“The entire point of the Supreme Court’s extraordinary action in putting a stop to the Power Plan was to preserve the status quo pending the outcome of the litigation,” Morrisey wrote in the letter, which can be viewed online. “EPA should respect that action by leaving things the way they are until the courts have had their say.”
The letter responds to a request by 14 state environmental agency officials seeking additional information and technical assistance from the EPA related to the Power Plan.
Morrisey and Paxton ask that EPA decline the invitation to spend federal taxpayer dollars to aid compliance, specifically by discontinuing work on the “Clean Energy Incentive Program” (“CEIP”) and the non-final carbon trading rules.

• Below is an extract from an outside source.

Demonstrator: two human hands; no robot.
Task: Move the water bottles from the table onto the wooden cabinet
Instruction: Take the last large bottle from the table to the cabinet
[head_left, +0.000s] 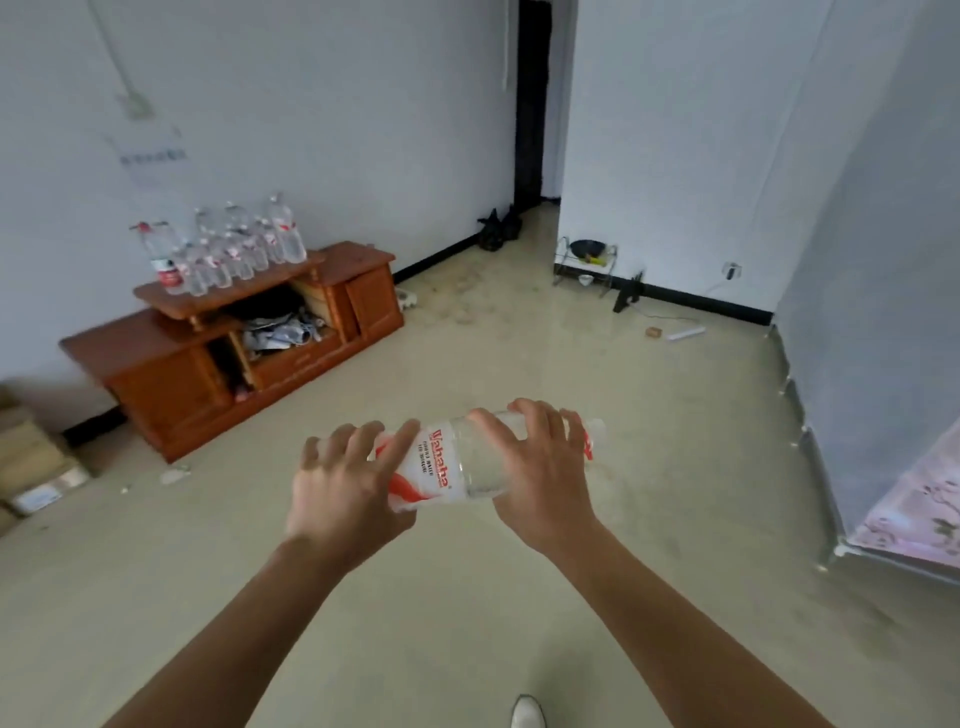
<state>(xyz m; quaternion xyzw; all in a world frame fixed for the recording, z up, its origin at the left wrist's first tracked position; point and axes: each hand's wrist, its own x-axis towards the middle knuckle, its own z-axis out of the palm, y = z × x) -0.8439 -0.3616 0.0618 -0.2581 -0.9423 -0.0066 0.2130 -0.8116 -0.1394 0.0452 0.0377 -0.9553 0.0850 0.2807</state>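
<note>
I carry one clear water bottle with a white and red label, lying sideways in front of me over the floor. My left hand grips its left end and my right hand grips its right half. The wooden cabinet stands against the left wall. On its raised top shelf stand several upright water bottles, clear with red and white labels. No table is in view.
Cardboard boxes lie at the far left by the wall. A dark doorway opens at the back, with black bags beside it. A wire rack stands by the right wall. A grey fabric wardrobe fills the right side.
</note>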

In February, Morrisey and Paxton led 29 states and state agencies in winning a stay from the U.S. Supreme Court, a decision that denies the EPA authority to enforce the rule and calls into serious question the rule’s legality. All compliance deadlines associated with the Power Plan were also frozen.
The letter asserts that because the CEIP and the carbon trading rules have no legal significance without a legally operative Power Plan, taking action on these issues calls into question the EPA’s commitment to the Supreme Court’s order.

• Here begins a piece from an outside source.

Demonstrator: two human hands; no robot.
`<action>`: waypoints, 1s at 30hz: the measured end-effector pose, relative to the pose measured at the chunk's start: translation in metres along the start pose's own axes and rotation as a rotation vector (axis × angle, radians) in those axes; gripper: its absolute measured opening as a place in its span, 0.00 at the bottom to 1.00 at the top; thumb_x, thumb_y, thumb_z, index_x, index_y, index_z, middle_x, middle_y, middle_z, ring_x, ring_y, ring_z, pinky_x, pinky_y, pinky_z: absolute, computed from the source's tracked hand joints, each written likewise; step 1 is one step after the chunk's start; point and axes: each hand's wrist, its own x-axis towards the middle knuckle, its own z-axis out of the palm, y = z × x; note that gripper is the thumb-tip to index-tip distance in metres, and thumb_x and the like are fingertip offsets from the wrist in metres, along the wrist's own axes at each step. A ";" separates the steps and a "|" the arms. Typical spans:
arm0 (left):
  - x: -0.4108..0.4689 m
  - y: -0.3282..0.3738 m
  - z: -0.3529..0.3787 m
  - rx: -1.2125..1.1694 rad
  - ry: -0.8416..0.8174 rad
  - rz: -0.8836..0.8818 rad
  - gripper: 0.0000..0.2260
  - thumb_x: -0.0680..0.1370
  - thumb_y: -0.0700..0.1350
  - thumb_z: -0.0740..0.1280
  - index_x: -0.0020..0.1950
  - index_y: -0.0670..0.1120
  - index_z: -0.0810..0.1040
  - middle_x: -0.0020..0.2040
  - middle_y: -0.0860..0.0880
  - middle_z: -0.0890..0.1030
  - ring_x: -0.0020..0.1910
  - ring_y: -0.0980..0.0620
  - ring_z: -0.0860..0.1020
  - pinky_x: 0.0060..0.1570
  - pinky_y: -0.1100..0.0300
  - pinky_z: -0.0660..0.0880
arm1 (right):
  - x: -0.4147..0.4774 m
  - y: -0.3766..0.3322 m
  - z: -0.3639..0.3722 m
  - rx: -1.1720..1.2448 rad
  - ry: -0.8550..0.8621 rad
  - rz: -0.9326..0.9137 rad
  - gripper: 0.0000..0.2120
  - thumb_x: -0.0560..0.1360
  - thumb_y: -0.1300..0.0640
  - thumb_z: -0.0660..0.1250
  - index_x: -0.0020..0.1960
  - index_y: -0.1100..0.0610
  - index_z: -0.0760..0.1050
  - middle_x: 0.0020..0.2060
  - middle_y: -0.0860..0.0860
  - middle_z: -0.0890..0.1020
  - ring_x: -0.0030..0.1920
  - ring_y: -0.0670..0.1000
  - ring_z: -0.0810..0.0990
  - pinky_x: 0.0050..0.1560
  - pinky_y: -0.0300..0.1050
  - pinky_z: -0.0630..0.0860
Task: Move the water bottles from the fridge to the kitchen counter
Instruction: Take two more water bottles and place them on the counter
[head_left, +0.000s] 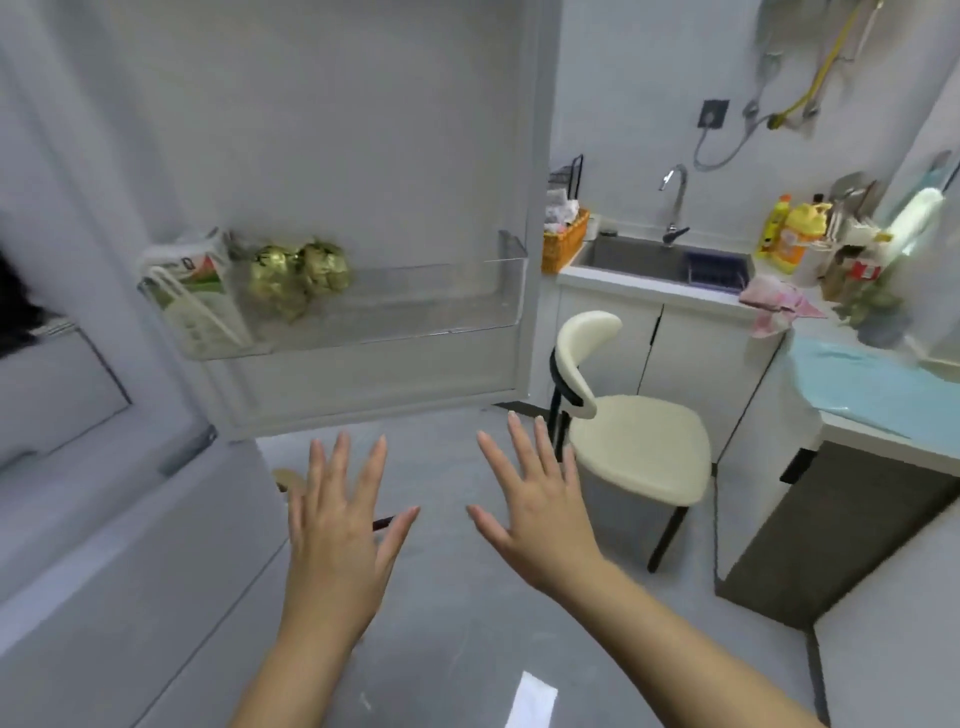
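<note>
The left grip (337, 530) and right grip (535, 514) are spread wide, holding nothing. No bottle shows. The fridge door (363, 156) is ahead, the surface (649, 292) to the right.

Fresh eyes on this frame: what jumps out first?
Two bare hands spread low at centre, the left hand and right hand, both holding nothing. Above them is the open fridge door, its shelf holding a carton and gold-wrapped packs. A cream chair stands to its right.

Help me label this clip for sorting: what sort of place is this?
Most likely a small home kitchen: an open fridge door with food in its shelf, a sink with a tap, and a counter holding yellow bottles.
</note>
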 end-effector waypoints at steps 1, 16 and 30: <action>0.000 -0.011 -0.005 0.019 0.019 -0.045 0.32 0.76 0.64 0.55 0.78 0.54 0.58 0.79 0.46 0.54 0.79 0.47 0.44 0.72 0.39 0.53 | 0.014 -0.010 0.007 0.007 -0.019 -0.057 0.36 0.75 0.32 0.44 0.80 0.43 0.43 0.80 0.50 0.40 0.78 0.57 0.34 0.76 0.61 0.39; -0.018 -0.149 -0.090 0.366 0.246 -0.515 0.32 0.77 0.67 0.46 0.79 0.54 0.55 0.79 0.45 0.54 0.79 0.47 0.42 0.74 0.41 0.48 | 0.158 -0.178 0.059 0.101 -0.194 -0.729 0.34 0.80 0.37 0.51 0.80 0.42 0.39 0.79 0.49 0.36 0.77 0.54 0.29 0.77 0.60 0.38; 0.074 -0.311 -0.218 0.494 0.415 -0.521 0.30 0.78 0.58 0.63 0.77 0.53 0.61 0.78 0.44 0.57 0.79 0.44 0.48 0.74 0.39 0.49 | 0.288 -0.417 0.049 0.198 -0.019 -0.841 0.35 0.80 0.40 0.57 0.80 0.44 0.42 0.80 0.50 0.41 0.79 0.56 0.37 0.78 0.61 0.46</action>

Morrisey said that at minimum the EPA should reconsider spending scarce resources on a rule that the Supreme Court has indicated raises serious legal questions.

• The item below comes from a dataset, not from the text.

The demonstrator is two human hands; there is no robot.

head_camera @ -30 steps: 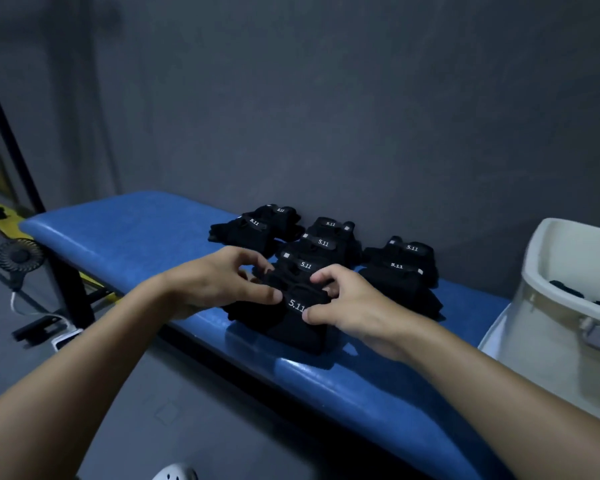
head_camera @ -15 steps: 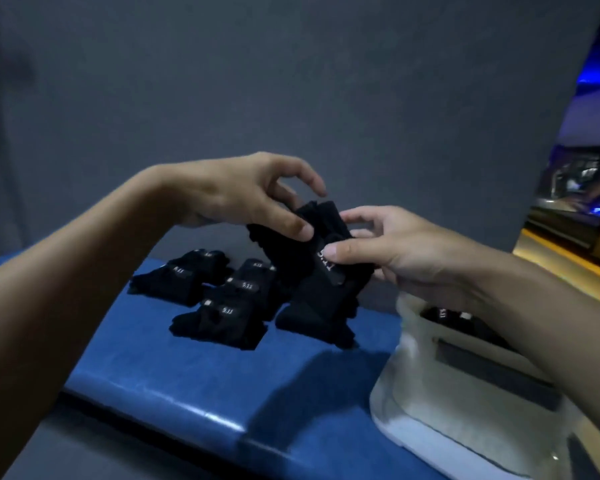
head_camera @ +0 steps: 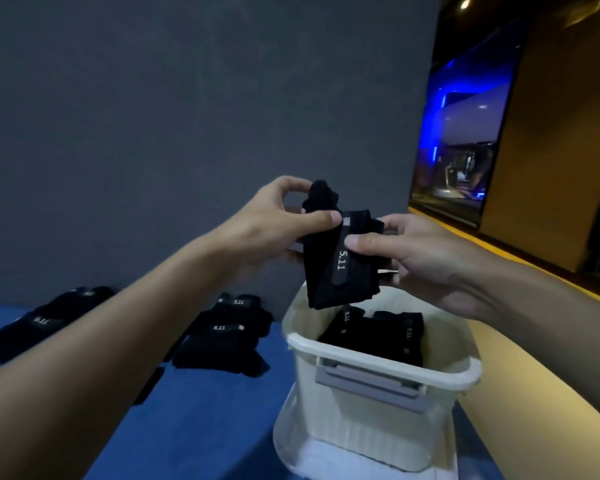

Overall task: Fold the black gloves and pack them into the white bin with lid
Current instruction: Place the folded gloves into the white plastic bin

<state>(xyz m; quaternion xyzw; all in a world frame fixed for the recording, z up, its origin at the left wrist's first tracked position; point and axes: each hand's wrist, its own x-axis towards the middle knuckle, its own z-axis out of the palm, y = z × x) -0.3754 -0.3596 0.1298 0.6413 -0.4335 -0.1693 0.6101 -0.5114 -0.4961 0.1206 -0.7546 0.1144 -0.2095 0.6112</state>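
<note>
My left hand [head_camera: 274,221] pinches the folded black gloves [head_camera: 336,265] at their top, and my right hand [head_camera: 416,258] pinches the strap side; below both sits the white bin [head_camera: 361,424]. Soft and light, I judge: hold across the fold, or it unfolds.

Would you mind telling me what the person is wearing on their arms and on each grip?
Nothing visible: the left grip and right grip are ungloved, no rings seen; the left forearm and right forearm are bare, without sleeves, watch or bands.
</note>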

The U.S. Court of Appeals for the District of Columbia Circuit recently rescheduled oral arguments on the merits of the case until Sept. 27 before the full court as opposed to a three-judge panel.
“We welcome this unusual step by the full court, which confirms our long-held view that the Power Plan is an unprecedented and transformative rule of a kind the states have never seen from EPA,” Morrisey said in a press release. “We look forward to presenting our arguments in September.”